● What you will do:
Give the data below again exactly as it stands. Omit the pictures.

====== Exercise data

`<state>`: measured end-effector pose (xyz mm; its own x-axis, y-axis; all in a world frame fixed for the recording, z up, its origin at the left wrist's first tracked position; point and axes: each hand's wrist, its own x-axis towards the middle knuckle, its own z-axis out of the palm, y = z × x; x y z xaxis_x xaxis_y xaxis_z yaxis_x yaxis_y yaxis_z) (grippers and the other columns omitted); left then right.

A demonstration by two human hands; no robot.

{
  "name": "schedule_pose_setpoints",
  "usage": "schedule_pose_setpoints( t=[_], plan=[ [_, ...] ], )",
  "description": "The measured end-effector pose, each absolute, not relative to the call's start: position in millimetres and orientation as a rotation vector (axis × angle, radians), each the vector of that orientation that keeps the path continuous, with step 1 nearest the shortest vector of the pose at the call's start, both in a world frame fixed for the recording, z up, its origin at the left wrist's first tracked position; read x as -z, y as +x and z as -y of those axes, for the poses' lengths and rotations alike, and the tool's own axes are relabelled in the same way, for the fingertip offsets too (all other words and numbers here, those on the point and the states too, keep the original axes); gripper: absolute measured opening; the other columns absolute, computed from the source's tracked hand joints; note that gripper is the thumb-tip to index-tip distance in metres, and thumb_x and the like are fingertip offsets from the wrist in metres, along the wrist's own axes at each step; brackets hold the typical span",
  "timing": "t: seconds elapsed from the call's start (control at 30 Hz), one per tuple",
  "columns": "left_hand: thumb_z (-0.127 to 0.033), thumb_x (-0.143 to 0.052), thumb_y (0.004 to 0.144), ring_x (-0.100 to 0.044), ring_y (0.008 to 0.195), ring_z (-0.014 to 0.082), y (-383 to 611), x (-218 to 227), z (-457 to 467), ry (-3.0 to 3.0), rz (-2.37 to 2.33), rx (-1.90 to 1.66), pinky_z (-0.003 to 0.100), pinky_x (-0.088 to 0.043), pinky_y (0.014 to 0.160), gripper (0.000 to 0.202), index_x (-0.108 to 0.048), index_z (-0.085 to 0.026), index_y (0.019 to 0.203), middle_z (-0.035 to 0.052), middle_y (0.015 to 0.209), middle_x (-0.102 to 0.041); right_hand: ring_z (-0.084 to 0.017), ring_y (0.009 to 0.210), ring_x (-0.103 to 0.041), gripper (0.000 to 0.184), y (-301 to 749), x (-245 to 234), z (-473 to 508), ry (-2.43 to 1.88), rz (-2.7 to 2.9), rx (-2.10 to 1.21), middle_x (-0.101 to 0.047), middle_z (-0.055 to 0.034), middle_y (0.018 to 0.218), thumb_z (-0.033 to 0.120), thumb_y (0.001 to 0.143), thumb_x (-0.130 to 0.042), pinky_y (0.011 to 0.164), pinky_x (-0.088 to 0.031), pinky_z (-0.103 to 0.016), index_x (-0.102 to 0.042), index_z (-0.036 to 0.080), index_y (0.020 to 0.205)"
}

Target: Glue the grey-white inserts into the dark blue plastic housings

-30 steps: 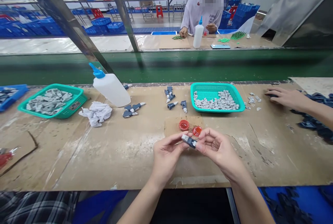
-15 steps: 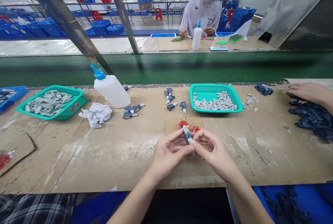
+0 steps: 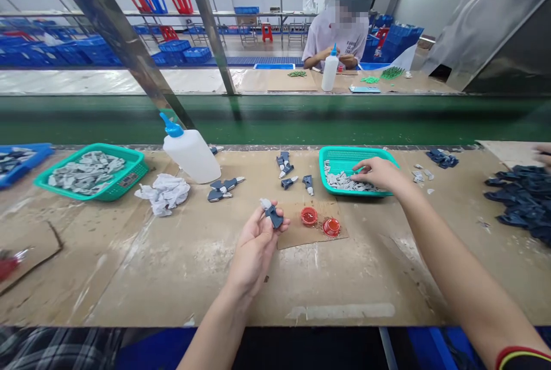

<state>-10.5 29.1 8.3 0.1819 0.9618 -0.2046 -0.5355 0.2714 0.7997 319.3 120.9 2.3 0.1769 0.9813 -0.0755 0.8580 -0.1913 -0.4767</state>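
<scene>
Cardboard-topped workbench (image 3: pixel 129 278), teal plastic basket (image 3: pixel 344 158) of grey plastic pieces (image 3: pixel 340 182) toward the far edge. Right hand (image 3: pixel 374 174) over the basket, fingers loosely spread, tips down at the pieces. Left hand (image 3: pixel 253 249) half-curled, a dark-blue and grey plastic part (image 3: pixel 272 215) pinched at the fingertips, near two red caps (image 3: pixel 309 216) on a cardboard scrap (image 3: pixel 312 238).

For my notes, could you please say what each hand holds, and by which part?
The left hand holds a small blue-grey plastic part by its dark end; the right hand, at the teal basket, holds nothing visible.
</scene>
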Motion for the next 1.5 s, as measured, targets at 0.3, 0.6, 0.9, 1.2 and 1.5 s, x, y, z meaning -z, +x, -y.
schedule_pose_setpoints(
  t=[0.3,0.6,0.9,1.2,1.5],
  plan=[
    [-0.010,-0.065,0.078,-0.061,0.082,0.0133,-23,-13,-29,0.607,-0.747,-1.185,0.025,-0.047,0.082,0.028,-0.063,-0.015,0.106,0.0031,0.091,-0.060,-0.024,0.067,-0.064,0.012,321,16,-134,-2.194,1.803,-0.622,-0.073,-0.0066,0.079,0.032,0.068,-0.074,0.055,-0.041,-0.033,-0.070,0.021,0.071],
    [-0.018,-0.065,0.078,-0.063,0.085,0.0148,-54,8,-52,0.809,-1.027,-1.193,0.033,-0.045,0.095,0.032,-0.059,-0.018,0.109,0.0033,0.096,-0.061,-0.022,0.070,-0.065,0.025,294,-3,-48,-1.673,1.300,-0.527,-0.069,-0.0054,0.079,0.047,0.078,-0.066,0.055,-0.049,-0.030,-0.062,0.023,0.087],
    [-0.009,-0.041,0.084,-0.036,0.131,0.0387,-79,9,-120,2.362,-1.883,-0.725,0.059,-0.027,0.106,0.046,-0.055,-0.014,0.128,0.0197,0.139,-0.049,-0.026,0.088,-0.069,0.031,251,26,27,-1.586,0.861,-1.002,-0.074,-0.0111,0.092,0.048,0.077,-0.071,0.065,-0.053,-0.030,-0.061,0.020,0.087],
    [-0.029,-0.057,0.085,-0.063,0.096,0.0270,30,4,-157,2.520,-1.416,-0.385,0.036,-0.047,0.085,0.028,-0.064,-0.018,0.109,0.0113,0.100,-0.069,-0.022,0.074,-0.067,0.032,226,23,23,-1.515,0.806,-0.968,-0.072,-0.0078,0.079,0.045,0.070,-0.077,0.071,-0.054,-0.033,-0.067,0.017,0.082],
    [-0.018,-0.051,0.084,-0.065,0.093,0.0304,3,-8,-144,2.334,-1.348,-0.534,0.040,-0.048,0.083,0.025,-0.068,-0.019,0.103,0.0140,0.100,-0.069,-0.021,0.063,-0.066,0.035,210,24,11,-1.486,0.781,-1.116,-0.073,-0.0097,0.070,0.046,0.064,-0.080,0.060,-0.053,-0.032,-0.070,0.015,0.075]
  ],
)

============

● Problem solution:
`<state>`: measured end-effector pose (xyz mm; its own x-axis, y-axis; all in a world frame fixed for the recording, z up, its origin at the left wrist's first tracked position; point and axes: each hand's wrist, its own x-axis towards the middle knuckle, its own z-axis out of the palm, y = z × x; x y z xaxis_x xaxis_y xaxis_z yaxis_x yaxis_y yaxis_z) (grippers and the other columns omitted); left then right.

A demonstration by two human hands; no robot.

{
  "name": "schedule_pose_setpoints",
  "usage": "schedule_pose_setpoints( t=[_], plan=[ [_, ...] ], )",
  "description": "The measured end-effector pose, each absolute, not relative to the call's start: position in millimetres and orientation as a rotation vector (axis × angle, radians), each the vector of that orientation that keeps the path continuous, with step 1 nearest the shortest vector of the pose at the call's start, both in a world frame fixed for the recording, z up, its origin at the left wrist's first tracked position; read x as -z, y as +x and z as -y of those axes, for the poses' lengths and rotations alike, and the tool's own axes are relabelled in the same way, for the fingertip offsets too (all other words and numbers here, those on the point and the states too, keep the original axes); gripper: absolute measured opening; the other columns absolute, computed from the source's tracked hand joints; note that gripper is the thumb-tip to index-tip distance in metres, and thumb_x and the like are fingertip offsets from the wrist in metres, along the wrist's own axes at each step; brackets hold the typical span",
  "timing": "t: seconds elapsed from the call's start (control at 30 Hz), one per tuple",
  "columns": "left_hand: thumb_z (-0.127 to 0.033), thumb_x (-0.143 to 0.052), thumb_y (0.004 to 0.144), ring_x (-0.100 to 0.044), ring_y (0.008 to 0.195), ring_z (-0.014 to 0.082), y (-383 to 611), x (-218 to 227), z (-457 to 467), ry (-3.0 to 3.0), rz (-2.37 to 2.33), rx (-1.90 to 1.66), pinky_z (-0.003 to 0.100), pinky_x (-0.088 to 0.043), pinky_y (0.014 to 0.160), gripper (0.000 to 0.202), index_x (-0.108 to 0.048), index_z (-0.085 to 0.026), index_y (0.019 to 0.203), middle_z (-0.035 to 0.052), middle_y (0.015 to 0.209), middle_x (-0.102 to 0.041); right_hand: ring_z (-0.084 to 0.017), ring_y (0.009 to 0.210), ring_x (-0.103 to 0.041), gripper (0.000 to 0.184), y (-301 to 749), x (-245 to 234), z (-473 to 508), ry (-2.43 to 1.88), rz (-2.7 to 2.9), rx (-2.10 to 1.21), middle_x (-0.101 to 0.047), middle_z (-0.055 to 0.034), middle_y (0.018 to 0.218), thumb_z (-0.033 to 0.120), thumb_y (0.001 to 0.143), thumb_x (-0.130 to 0.042), pinky_y (0.011 to 0.164), pinky_x (-0.088 to 0.031), pinky_z (-0.103 to 0.016), index_x (-0.102 to 0.042), index_z (-0.036 to 0.080), index_y (0.020 to 0.205)"
}

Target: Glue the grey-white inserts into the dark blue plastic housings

-30 steps: 
-15 steps: 
+0 steps: 

<state>-10.5 29.1 8.3 0.1819 0.9618 -0.2046 -0.5355 0.2714 0.7997 319.3 120.9 2.3 0.1769 0.9813 -0.0755 0.8580 -0.1913 -0.4767</state>
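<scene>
Cardboard-topped workbench (image 3: pixel 129 278), teal plastic basket (image 3: pixel 344 158) of grey plastic pieces (image 3: pixel 340 182) toward the far edge. Right hand (image 3: pixel 374 174) over the basket, fingers loosely spread, tips down at the pieces. Left hand (image 3: pixel 253 249) half-curled, a dark-blue and grey plastic part (image 3: pixel 272 215) pinched at the fingertips, near two red caps (image 3: pixel 309 216) on a cardboard scrap (image 3: pixel 312 238).

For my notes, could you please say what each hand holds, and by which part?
The left hand holds a small blue-grey plastic part by its dark end; the right hand, at the teal basket, holds nothing visible.
</scene>
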Motion for the next 1.5 s, as measured, targets at 0.3, 0.6, 0.9, 1.2 and 1.5 s, x, y, z meaning -z, +x, -y.
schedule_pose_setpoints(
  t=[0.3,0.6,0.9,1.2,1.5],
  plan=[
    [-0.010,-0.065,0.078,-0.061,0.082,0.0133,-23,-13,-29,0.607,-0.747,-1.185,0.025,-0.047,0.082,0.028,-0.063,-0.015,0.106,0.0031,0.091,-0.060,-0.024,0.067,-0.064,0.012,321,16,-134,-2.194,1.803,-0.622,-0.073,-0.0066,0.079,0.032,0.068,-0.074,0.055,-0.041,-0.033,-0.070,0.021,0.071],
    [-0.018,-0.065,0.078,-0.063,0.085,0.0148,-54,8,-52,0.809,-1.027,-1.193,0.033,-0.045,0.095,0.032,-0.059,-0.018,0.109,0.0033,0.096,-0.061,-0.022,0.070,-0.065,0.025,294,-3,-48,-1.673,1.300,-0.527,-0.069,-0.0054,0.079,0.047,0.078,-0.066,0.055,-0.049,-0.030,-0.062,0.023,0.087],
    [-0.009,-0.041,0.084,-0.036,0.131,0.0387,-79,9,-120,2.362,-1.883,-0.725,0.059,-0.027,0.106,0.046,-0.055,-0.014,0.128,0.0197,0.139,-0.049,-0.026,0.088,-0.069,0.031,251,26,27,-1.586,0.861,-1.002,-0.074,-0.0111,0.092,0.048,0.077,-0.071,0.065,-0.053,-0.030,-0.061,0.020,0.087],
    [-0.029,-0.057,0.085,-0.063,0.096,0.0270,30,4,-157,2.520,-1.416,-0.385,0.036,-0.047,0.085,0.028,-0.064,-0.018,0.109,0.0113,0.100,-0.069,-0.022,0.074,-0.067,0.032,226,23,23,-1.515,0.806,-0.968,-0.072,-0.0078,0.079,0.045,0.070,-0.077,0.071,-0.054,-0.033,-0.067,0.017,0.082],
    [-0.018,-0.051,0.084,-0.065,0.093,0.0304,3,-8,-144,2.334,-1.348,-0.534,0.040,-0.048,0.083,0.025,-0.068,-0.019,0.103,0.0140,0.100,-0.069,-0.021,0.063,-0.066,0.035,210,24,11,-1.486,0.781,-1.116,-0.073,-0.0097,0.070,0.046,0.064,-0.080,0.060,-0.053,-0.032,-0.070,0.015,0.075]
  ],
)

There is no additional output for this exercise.